How to complete this task | Start with the first line of the data and end with the line that holds "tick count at"; write out each one exactly.

Input material |
= Beginning of Section =

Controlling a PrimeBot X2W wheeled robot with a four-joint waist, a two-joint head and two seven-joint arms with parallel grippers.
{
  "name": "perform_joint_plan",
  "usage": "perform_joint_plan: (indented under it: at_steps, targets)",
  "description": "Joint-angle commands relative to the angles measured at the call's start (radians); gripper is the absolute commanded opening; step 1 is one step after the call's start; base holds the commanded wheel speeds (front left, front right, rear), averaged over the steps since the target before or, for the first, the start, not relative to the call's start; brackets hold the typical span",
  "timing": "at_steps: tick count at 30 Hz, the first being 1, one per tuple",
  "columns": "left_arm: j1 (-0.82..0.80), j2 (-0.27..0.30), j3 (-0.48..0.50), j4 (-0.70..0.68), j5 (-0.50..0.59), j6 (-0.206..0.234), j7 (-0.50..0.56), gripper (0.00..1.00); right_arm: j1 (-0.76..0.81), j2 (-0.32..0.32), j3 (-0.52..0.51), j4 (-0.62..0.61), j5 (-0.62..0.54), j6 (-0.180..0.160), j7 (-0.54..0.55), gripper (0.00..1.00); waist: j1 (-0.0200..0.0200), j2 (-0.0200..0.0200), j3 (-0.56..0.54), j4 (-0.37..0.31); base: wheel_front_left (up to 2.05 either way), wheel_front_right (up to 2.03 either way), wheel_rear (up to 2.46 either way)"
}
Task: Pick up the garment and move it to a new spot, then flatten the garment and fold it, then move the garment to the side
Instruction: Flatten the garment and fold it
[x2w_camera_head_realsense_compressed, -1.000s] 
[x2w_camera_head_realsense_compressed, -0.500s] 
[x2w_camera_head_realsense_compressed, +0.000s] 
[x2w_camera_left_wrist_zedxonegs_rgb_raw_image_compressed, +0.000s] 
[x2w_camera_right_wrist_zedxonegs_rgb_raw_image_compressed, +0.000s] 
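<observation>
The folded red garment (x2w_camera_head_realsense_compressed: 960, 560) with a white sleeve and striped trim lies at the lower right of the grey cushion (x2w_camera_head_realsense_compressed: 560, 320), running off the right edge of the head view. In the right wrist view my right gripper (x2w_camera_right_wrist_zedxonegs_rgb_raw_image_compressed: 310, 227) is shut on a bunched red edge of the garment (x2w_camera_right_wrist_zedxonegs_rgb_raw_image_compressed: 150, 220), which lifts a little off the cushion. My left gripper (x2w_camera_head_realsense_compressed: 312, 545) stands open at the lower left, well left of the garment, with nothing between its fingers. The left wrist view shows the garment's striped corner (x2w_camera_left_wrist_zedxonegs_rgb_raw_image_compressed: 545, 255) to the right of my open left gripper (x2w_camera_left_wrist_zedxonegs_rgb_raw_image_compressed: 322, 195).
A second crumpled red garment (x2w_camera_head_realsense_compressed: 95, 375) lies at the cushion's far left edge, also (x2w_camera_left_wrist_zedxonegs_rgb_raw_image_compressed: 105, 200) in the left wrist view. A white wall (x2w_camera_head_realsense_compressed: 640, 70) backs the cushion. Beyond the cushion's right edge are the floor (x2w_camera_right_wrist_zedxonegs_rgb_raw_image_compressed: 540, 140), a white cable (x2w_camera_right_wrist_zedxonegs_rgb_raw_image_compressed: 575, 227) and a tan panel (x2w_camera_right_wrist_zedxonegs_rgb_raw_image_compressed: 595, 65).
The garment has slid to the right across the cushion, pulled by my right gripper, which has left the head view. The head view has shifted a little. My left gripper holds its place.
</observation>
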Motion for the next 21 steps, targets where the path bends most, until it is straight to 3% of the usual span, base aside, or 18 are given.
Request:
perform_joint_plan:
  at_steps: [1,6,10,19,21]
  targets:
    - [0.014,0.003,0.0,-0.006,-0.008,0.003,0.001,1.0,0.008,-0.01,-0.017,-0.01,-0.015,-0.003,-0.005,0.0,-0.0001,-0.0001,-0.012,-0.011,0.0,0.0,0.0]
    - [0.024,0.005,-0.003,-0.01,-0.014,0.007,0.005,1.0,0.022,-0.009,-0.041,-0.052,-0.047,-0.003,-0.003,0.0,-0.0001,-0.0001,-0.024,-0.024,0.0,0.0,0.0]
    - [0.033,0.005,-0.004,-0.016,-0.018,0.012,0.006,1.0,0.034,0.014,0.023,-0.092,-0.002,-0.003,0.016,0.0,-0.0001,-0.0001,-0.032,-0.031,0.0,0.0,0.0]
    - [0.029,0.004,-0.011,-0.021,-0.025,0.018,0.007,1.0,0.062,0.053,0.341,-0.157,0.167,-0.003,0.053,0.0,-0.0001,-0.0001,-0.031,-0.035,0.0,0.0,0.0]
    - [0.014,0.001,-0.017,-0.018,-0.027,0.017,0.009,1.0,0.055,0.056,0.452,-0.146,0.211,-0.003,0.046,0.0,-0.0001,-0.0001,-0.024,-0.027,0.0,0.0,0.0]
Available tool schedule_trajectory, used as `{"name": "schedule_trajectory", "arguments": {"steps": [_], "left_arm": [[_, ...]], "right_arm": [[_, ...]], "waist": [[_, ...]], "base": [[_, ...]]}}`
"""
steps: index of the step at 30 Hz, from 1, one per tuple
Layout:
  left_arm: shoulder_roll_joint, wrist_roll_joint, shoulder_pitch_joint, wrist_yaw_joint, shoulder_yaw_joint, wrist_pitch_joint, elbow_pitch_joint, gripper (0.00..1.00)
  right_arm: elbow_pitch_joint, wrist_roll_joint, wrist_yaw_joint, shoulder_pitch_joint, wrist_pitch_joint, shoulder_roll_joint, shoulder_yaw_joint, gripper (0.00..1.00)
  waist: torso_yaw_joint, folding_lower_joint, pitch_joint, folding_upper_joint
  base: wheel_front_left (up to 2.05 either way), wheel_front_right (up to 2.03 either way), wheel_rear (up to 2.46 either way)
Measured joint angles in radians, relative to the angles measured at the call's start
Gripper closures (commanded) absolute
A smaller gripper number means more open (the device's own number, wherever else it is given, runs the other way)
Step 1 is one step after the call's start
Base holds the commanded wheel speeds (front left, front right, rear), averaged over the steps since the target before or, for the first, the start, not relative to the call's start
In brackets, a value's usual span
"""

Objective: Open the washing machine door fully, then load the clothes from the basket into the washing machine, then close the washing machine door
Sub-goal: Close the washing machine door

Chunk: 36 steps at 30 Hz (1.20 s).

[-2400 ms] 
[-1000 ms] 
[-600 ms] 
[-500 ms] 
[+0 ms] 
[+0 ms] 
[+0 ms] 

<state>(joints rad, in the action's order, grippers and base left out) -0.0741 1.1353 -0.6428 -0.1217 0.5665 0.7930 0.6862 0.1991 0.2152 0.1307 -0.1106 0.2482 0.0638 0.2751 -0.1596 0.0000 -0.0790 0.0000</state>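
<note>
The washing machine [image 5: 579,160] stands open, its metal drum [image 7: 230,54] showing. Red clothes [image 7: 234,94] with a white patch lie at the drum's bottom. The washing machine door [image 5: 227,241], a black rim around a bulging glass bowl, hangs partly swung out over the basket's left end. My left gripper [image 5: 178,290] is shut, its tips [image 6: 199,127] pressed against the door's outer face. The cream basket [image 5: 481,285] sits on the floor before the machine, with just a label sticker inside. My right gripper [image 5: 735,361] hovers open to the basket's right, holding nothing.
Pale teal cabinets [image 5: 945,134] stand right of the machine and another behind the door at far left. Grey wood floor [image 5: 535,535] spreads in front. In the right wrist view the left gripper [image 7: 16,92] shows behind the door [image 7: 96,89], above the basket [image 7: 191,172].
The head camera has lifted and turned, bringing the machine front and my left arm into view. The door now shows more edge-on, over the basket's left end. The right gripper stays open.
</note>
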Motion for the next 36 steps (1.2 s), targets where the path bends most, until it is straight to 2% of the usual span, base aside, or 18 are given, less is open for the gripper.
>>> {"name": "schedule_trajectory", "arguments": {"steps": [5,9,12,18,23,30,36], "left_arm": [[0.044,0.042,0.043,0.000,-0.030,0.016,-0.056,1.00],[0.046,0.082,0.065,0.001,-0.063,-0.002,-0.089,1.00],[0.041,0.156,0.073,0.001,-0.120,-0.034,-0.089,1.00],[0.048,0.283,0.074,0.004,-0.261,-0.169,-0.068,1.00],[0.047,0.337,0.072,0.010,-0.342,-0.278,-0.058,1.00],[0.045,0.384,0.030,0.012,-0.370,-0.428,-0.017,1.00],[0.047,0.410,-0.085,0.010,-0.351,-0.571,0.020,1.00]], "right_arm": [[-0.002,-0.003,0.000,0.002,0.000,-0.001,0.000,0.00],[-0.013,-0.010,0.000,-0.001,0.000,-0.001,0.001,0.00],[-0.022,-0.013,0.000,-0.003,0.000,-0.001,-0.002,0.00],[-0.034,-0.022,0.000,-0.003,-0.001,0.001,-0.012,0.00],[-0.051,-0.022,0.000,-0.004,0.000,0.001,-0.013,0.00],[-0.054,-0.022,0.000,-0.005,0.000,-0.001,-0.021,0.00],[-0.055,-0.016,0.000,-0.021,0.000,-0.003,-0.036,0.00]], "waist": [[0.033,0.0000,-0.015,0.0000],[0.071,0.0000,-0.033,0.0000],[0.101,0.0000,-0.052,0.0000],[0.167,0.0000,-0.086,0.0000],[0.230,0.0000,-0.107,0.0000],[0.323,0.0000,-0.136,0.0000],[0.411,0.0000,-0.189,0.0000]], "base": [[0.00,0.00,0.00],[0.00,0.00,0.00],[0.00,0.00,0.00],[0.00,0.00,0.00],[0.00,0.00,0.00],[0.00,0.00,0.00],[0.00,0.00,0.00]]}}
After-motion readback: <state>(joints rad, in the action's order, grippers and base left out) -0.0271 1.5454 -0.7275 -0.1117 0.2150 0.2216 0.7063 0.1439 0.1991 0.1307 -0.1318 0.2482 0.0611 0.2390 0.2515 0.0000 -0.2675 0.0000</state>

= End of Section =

Response below |
Controlling a PrimeBot X2W wheeled robot with a four-joint waist, a two-joint head and two seven-joint arms with parallel grippers.
{
  "name": "perform_joint_plan",
  "usage": "perform_joint_plan: (indented under it: at_steps, targets)",
  "description": "Joint-angle commands relative to the angles measured at the call's start (radians); gripper is the absolute commanded opening; step 1 is one step after the call's start; base holds the commanded wheel speeds (front left, front right, rear), averaged over the steps since the target before or, for the first, the start, not relative to the call's start; brackets hold the typical span",
  "timing": "at_steps: tick count at 30 Hz, the first being 1, one per tuple",

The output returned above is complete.